Over the last 20 years, the channels for discovering new books, especially books by first-time and emerging authors, have shrunk or disappeared. Newspapers and magazines dedicate mere slivers of arts sections to book reviews — if at all. Those papers like the New York Times that do devote more space to book coverage rarely review debut authors. Likewise, bookstores prefer to invite already established, bestselling, or celebrity writers to do readings and signings. That leaves Oprah — and the Queen of Talk has endorsed only 72 books since she started her eponymous book club in 1996, including the two she has recommended since her 2.0 reboot.

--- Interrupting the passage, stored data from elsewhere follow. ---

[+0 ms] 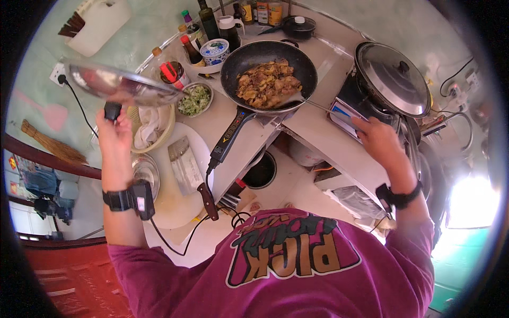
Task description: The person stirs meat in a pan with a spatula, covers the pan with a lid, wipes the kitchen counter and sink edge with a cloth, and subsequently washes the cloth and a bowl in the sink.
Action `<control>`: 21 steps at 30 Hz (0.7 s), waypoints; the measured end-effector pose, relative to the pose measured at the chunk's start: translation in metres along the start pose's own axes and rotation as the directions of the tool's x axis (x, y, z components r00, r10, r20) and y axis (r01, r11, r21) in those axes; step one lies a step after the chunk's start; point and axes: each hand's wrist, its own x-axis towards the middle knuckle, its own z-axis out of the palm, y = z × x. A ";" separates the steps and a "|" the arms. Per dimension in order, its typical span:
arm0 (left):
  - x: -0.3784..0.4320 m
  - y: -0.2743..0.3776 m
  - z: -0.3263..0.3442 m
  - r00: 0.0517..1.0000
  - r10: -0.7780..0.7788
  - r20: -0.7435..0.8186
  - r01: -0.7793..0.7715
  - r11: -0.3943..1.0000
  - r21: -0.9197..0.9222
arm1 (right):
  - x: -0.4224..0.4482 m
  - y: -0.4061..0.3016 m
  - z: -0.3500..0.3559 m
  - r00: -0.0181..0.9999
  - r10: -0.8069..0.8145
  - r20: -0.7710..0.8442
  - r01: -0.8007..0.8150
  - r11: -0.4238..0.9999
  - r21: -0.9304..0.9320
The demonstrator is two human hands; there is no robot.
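Observation:
My left hand [114, 126] grips the black knob of a metal pan lid [119, 81], raised and tilted over the left part of the counter. In my right hand [375, 137] is the handle of a long metal spatula [328, 110]. Its blade rests among browned chunks of food [270, 83] inside a black electric frying pan [230, 65]. The pan's long handle [232, 135] carries lit control buttons and points toward me, with a cord plugged into its end.
A cleaver [187, 167] lies on a round cutting board [179, 212], its handle over the edge. Nearby are a bowl of chopped greens [195, 99] and a yellow basket [171, 127] holding a cloth. Bottles [208, 20] line the back. A large lidded wok [391, 79] stands right.

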 end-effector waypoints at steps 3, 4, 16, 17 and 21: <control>-0.019 0.001 -0.018 0.999 -0.050 -0.014 0.049 0.997 -0.056 | 0.035 -0.005 0.044 0.999 -0.017 -0.044 0.014 0.998 -0.068; -0.023 -0.001 -0.023 0.999 -0.016 -0.038 0.014 0.999 -0.050 | 0.047 -0.006 0.057 0.998 0.001 -0.067 -0.002 1.000 -0.017; -0.043 0.012 -0.057 0.999 -0.015 -0.030 0.013 0.997 -0.078 | 0.108 -0.038 0.044 0.995 0.017 -0.101 -0.017 1.000 -0.003; -0.042 0.013 -0.060 0.999 -0.030 -0.031 0.027 0.996 -0.084 | 0.116 -0.042 0.046 0.991 0.029 -0.132 -0.027 1.000 0.015; -0.042 0.009 -0.054 0.998 -0.035 -0.047 0.032 0.996 -0.078 | 0.142 -0.037 0.075 0.997 0.065 -0.030 -0.066 0.998 -0.004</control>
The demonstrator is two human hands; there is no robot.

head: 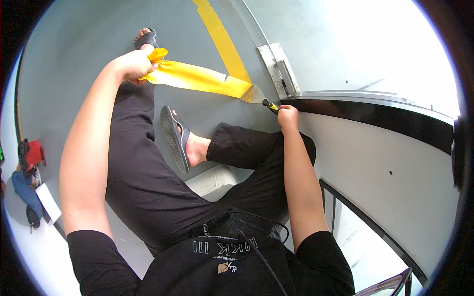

It’s even more difficult for black authors — new and established — to get their books on readers’ radars. As it is, African-American interest books receive a mere fraction of the coverage noted above, and with the closing of more than 100 black-owned independent bookstores in the last 15 years, as well as the shuttering of Black Issues Book Review there are even fewer places for black authors’ work to gain visibility. Mosaic, African Voices, and the new Spook can only review so much. “The last [issue of] Essence covered the same book Oprah covered,” observed Troy Johnson, founder of the African-American Literature Book Club better known as AALBC.com.
In this landscape, black book clubs offer authors a valuable — albeit extremely competitive —promotion and sales channel. “[Book clubs] have advanced far beyond the small get-togethers in someone’s living room,” says Carol Mackey, editor-in-chief of direct-to-consumer book club Black Expressions.